Task statement: Among the lines below, take the one holding "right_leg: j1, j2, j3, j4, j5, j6", the one holding "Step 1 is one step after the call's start", and all lines between them. Set them down exactly.

BEGIN

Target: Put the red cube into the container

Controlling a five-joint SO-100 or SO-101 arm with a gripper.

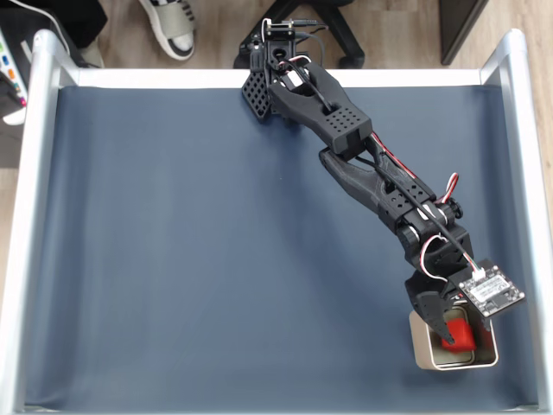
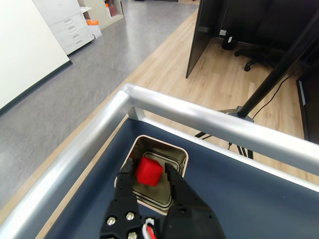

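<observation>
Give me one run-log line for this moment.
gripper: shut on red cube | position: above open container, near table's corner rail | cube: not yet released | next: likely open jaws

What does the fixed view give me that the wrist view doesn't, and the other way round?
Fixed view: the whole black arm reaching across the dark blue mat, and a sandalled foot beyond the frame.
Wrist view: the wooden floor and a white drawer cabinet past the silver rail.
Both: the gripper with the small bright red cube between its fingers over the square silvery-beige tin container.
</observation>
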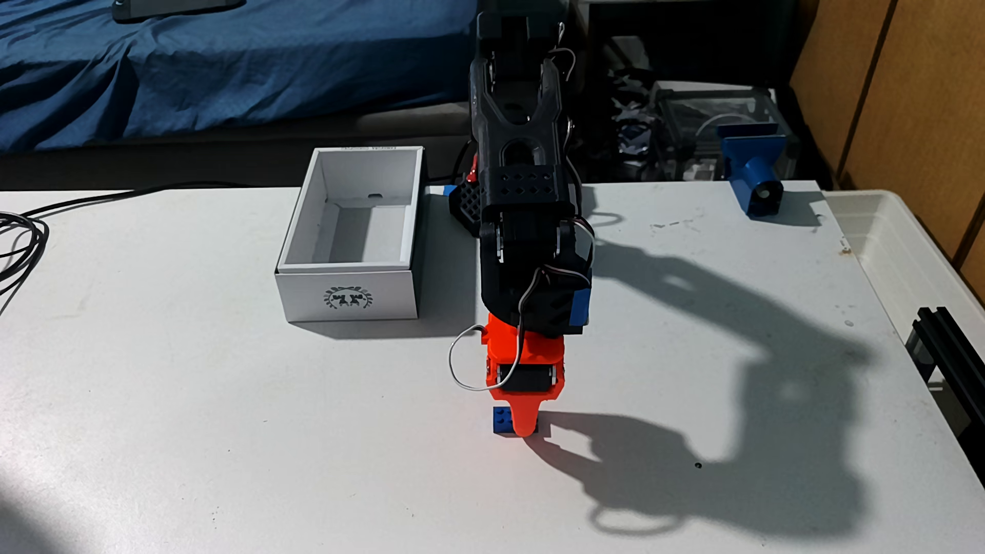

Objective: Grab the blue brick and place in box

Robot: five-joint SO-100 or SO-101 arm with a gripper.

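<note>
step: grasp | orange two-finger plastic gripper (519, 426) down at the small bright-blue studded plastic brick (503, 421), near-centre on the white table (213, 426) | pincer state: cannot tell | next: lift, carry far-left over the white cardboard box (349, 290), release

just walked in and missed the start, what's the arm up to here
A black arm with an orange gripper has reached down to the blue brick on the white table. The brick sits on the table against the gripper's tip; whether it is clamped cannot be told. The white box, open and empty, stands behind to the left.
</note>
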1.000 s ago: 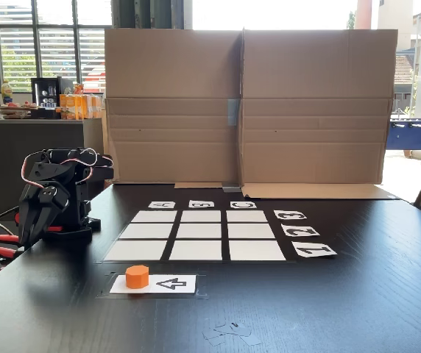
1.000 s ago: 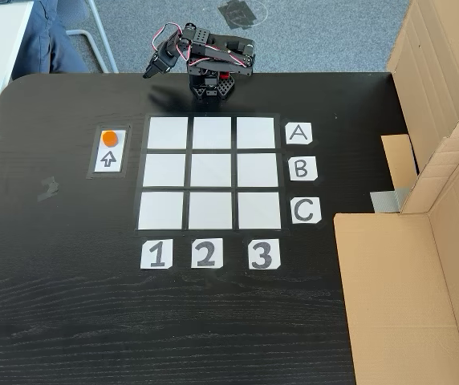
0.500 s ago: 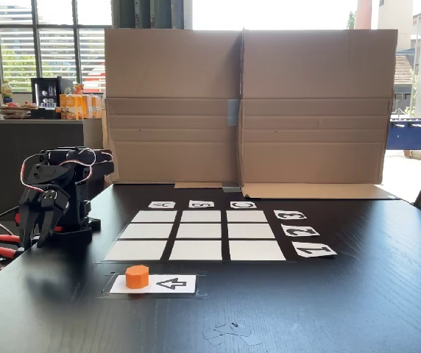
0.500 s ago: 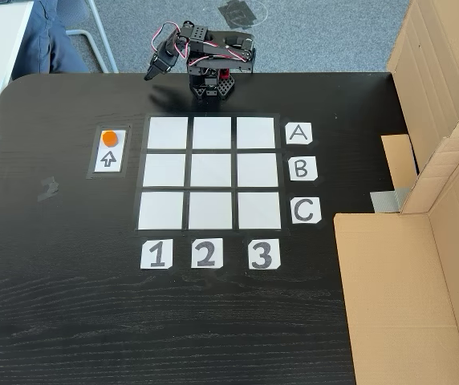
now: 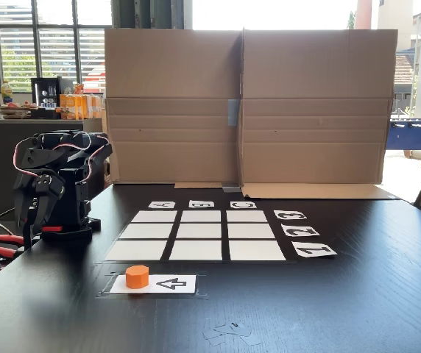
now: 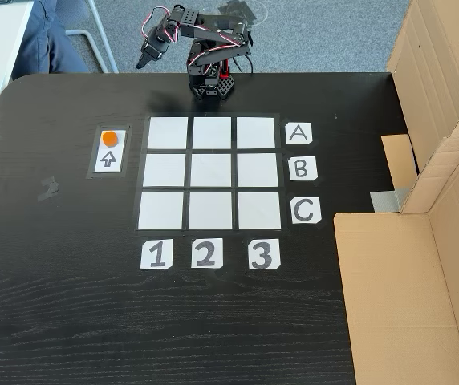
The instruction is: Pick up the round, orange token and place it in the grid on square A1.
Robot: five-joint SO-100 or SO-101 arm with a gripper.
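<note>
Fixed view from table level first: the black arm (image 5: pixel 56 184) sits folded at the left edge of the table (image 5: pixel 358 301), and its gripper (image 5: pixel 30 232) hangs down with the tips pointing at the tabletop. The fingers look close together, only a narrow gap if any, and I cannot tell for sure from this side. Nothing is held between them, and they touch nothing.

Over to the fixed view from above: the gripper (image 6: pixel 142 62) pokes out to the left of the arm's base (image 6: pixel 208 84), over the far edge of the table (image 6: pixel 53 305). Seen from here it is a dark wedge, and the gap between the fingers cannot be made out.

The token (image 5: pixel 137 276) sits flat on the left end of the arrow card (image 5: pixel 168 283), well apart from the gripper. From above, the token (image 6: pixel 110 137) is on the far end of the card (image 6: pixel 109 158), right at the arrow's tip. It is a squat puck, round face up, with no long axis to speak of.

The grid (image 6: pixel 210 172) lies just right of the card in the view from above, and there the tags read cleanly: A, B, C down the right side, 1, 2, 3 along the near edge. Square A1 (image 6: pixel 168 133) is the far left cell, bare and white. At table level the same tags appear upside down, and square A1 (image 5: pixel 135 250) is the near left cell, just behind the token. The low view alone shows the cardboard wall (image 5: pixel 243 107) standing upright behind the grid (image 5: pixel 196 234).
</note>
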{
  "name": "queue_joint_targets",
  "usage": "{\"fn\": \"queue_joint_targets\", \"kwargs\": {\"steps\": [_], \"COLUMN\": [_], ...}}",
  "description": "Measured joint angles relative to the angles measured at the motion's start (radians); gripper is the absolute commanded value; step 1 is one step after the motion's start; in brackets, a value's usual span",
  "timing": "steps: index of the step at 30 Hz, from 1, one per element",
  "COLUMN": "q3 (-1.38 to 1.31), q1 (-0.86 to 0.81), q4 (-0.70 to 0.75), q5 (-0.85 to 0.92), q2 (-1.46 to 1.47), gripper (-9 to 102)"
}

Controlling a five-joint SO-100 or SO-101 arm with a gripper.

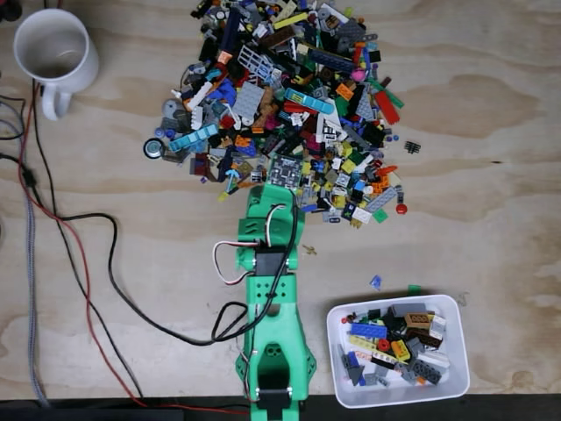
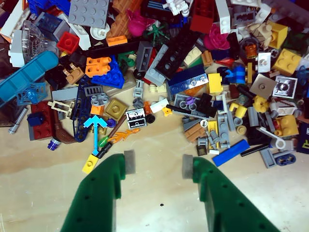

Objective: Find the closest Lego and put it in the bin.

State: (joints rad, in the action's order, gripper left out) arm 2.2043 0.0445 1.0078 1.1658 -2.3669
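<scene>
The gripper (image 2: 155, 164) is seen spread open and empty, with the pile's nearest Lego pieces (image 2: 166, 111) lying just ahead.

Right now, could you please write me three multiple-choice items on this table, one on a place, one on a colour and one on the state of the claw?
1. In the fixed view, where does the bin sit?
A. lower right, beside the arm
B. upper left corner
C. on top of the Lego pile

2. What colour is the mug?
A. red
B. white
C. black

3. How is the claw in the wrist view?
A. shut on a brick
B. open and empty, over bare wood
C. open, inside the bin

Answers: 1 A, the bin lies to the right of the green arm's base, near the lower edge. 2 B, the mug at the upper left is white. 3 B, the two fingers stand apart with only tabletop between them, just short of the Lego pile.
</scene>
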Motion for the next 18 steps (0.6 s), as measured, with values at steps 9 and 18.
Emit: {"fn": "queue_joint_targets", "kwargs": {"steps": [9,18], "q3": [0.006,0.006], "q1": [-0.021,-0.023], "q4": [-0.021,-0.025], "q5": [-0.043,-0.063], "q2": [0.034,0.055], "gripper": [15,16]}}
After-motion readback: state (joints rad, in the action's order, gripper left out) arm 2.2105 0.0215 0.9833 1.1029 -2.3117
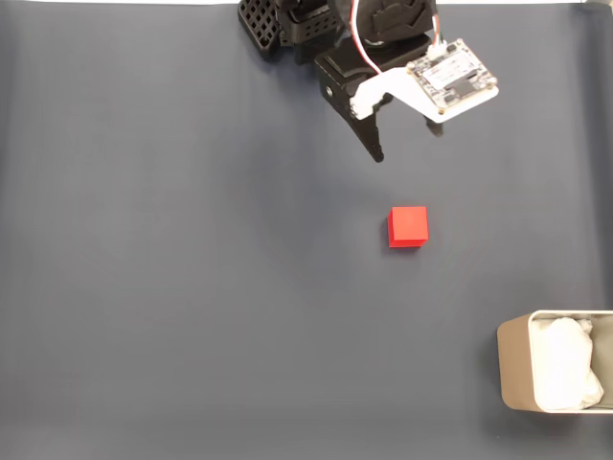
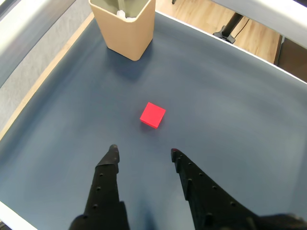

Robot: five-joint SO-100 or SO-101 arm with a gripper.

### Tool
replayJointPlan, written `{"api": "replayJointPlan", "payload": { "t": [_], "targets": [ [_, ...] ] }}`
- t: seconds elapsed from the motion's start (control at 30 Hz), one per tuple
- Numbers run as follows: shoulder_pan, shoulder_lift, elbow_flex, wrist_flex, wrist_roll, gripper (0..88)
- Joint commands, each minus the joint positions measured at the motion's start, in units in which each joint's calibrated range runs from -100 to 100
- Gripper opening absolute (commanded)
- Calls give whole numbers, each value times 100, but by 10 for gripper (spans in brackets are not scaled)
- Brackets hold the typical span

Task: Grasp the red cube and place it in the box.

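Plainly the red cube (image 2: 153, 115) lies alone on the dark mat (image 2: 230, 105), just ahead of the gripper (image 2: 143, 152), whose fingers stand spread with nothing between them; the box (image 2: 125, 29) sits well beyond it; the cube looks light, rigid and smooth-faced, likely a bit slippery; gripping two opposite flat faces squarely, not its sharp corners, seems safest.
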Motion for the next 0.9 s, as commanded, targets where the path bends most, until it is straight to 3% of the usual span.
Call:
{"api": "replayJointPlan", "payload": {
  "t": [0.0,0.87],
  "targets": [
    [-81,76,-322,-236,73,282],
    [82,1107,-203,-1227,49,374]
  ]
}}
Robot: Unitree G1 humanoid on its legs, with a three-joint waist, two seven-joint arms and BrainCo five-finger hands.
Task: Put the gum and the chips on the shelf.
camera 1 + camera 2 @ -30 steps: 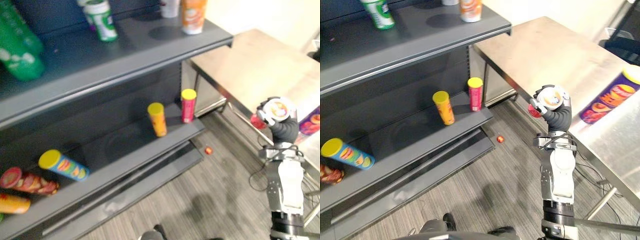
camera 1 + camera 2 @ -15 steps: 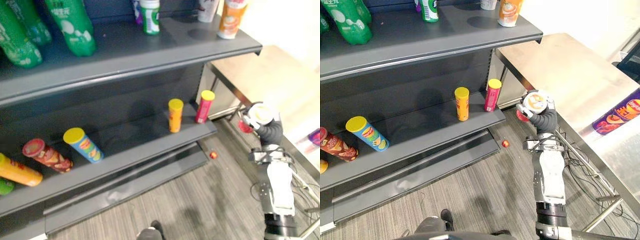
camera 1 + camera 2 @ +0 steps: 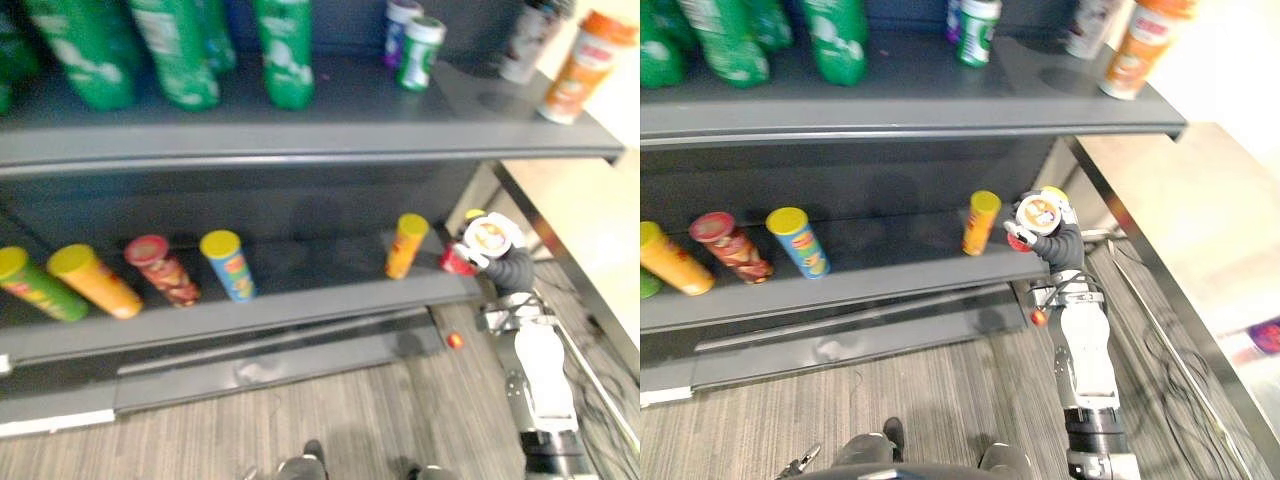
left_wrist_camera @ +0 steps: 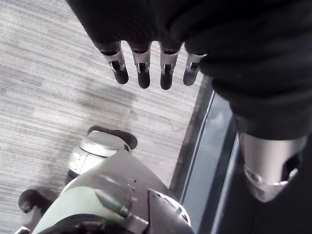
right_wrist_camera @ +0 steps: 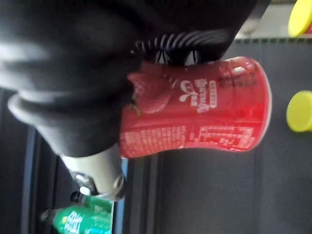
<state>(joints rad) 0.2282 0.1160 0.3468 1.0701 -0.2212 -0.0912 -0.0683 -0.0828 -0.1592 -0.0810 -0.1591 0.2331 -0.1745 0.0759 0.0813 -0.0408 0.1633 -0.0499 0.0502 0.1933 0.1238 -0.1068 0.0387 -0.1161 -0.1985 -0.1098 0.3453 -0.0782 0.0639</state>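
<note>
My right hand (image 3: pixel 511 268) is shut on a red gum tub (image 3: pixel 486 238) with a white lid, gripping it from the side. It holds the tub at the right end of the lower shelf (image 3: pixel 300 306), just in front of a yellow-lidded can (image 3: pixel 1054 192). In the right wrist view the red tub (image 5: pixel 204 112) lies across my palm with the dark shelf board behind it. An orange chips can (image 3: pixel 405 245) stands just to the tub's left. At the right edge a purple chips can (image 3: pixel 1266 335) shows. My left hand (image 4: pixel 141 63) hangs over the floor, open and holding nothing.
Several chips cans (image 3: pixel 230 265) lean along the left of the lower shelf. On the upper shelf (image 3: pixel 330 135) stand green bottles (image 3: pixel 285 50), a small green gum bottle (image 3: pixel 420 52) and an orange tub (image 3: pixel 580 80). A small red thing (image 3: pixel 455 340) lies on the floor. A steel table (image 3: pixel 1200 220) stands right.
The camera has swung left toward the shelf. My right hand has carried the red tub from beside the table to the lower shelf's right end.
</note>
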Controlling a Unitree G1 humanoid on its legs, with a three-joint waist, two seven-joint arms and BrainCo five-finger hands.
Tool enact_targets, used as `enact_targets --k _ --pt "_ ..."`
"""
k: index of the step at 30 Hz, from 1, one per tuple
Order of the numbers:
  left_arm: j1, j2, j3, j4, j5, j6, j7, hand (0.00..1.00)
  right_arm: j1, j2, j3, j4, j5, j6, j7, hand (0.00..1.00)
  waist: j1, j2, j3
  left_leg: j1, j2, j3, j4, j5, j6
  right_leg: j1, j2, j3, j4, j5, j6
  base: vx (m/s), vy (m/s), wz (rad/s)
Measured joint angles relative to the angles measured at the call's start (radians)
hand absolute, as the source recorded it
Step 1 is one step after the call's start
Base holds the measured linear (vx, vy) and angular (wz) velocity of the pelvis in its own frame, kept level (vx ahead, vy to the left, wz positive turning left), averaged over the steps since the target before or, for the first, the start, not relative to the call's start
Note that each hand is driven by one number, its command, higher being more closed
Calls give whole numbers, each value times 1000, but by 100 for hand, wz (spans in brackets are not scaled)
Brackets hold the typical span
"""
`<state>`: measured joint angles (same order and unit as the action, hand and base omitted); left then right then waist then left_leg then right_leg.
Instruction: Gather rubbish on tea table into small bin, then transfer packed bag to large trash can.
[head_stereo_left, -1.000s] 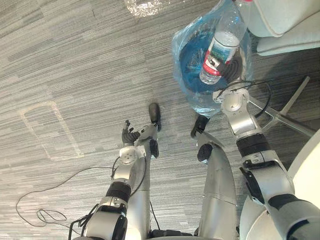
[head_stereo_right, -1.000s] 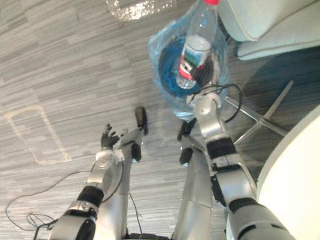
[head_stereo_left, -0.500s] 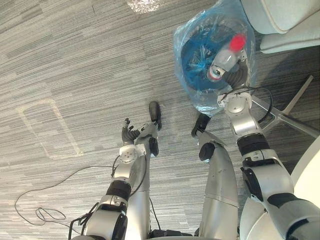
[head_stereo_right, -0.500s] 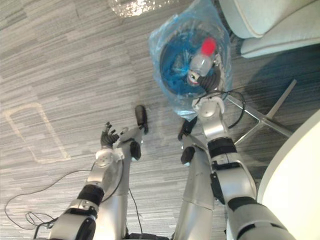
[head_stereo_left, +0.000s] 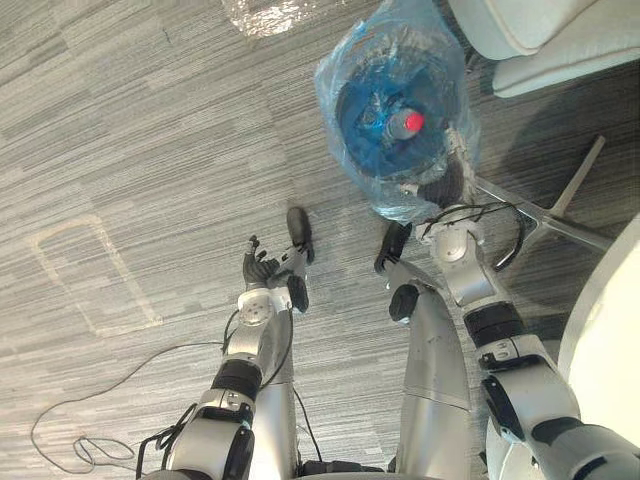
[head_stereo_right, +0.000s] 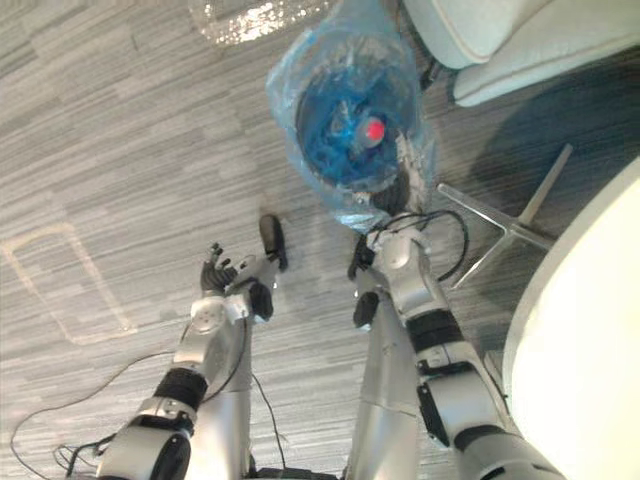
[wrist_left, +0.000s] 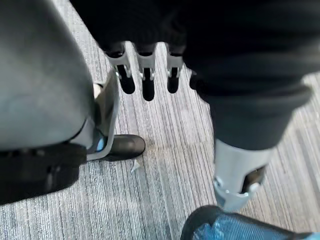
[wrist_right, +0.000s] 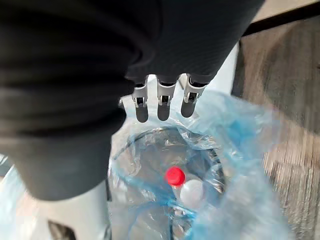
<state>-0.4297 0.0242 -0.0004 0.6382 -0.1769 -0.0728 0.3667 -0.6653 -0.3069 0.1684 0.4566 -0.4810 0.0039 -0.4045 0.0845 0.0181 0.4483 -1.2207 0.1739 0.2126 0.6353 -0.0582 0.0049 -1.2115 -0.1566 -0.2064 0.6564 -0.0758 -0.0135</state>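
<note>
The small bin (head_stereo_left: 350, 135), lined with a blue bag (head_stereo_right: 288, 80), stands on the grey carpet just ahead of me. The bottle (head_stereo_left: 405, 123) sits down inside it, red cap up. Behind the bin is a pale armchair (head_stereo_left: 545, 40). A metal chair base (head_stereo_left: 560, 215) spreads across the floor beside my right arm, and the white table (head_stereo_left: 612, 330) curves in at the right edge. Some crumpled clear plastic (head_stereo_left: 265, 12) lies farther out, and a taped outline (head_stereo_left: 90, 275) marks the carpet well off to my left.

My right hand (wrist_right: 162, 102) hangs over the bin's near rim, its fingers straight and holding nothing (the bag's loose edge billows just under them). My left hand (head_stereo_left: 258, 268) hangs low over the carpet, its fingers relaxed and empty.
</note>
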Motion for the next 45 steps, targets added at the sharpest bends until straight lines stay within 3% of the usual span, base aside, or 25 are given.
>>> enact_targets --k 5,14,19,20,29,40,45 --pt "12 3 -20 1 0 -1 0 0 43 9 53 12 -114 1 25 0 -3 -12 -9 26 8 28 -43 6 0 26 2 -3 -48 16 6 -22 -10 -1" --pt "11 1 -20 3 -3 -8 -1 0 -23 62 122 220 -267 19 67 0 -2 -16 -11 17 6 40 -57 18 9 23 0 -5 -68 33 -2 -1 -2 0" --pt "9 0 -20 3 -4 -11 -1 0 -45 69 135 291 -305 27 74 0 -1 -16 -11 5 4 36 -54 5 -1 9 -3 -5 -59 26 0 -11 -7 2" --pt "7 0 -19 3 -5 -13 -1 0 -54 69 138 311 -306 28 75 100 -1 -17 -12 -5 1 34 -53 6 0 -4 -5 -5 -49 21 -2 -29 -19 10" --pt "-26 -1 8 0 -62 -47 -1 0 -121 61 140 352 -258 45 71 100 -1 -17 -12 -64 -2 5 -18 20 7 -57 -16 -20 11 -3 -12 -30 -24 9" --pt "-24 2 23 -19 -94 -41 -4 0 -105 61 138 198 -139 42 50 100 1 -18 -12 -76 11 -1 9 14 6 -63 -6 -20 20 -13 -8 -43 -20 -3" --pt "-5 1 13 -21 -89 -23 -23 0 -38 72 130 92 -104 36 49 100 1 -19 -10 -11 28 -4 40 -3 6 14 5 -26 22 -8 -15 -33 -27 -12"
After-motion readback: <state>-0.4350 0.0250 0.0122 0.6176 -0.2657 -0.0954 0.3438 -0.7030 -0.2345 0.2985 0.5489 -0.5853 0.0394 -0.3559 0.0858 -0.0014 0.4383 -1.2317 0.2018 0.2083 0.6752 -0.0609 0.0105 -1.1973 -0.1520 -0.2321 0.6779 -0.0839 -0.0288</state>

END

Exercise result:
  right_leg: j1, j2, j3, j4, j5, j6
  base: vx (m/s), vy (m/s), wz (rad/s)
Measured joint angles relative to the angles measured at the call's start (radians)
hand absolute, as the source recorded it
Step 1 is one step after the call's start

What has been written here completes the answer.